## DATA BELOW
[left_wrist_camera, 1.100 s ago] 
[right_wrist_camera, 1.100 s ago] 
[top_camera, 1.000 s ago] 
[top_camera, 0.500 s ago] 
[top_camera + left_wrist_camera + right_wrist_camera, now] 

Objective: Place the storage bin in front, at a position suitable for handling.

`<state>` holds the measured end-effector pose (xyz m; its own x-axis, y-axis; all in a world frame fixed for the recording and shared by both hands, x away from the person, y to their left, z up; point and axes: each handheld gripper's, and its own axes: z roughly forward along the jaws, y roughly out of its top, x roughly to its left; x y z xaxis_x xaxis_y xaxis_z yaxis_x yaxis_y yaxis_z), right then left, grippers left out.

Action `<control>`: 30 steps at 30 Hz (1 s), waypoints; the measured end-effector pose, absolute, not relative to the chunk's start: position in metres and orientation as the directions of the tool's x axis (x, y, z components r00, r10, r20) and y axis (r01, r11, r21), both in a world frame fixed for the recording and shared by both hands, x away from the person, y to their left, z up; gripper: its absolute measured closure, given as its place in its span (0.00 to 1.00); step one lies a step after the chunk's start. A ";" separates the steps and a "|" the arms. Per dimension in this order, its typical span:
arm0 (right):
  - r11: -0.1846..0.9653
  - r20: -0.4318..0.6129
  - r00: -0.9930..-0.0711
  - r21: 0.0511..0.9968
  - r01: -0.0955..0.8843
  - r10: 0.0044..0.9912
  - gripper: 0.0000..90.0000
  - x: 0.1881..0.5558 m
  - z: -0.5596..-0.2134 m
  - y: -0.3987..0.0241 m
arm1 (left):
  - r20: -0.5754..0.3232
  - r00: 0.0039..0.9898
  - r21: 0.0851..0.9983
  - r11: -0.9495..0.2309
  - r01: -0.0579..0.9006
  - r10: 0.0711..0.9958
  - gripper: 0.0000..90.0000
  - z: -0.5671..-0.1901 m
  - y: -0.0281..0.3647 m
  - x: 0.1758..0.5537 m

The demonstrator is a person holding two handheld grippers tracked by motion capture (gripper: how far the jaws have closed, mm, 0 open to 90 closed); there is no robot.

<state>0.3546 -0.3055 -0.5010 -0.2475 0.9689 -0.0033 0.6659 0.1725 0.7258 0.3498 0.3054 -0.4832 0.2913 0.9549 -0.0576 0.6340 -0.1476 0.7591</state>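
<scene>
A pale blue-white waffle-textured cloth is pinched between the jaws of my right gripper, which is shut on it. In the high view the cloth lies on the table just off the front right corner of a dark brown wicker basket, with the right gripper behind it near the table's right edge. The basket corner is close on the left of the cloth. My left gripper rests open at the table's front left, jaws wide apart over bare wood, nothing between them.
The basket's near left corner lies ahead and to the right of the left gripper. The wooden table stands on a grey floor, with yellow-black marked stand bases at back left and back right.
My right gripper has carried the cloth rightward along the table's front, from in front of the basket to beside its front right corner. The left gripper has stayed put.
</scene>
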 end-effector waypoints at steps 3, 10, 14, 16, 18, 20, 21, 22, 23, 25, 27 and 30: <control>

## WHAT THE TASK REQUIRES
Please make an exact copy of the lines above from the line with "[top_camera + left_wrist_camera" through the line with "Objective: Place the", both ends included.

## RESULT OF THIS EXERCISE
[top_camera + left_wrist_camera + right_wrist_camera, now] 

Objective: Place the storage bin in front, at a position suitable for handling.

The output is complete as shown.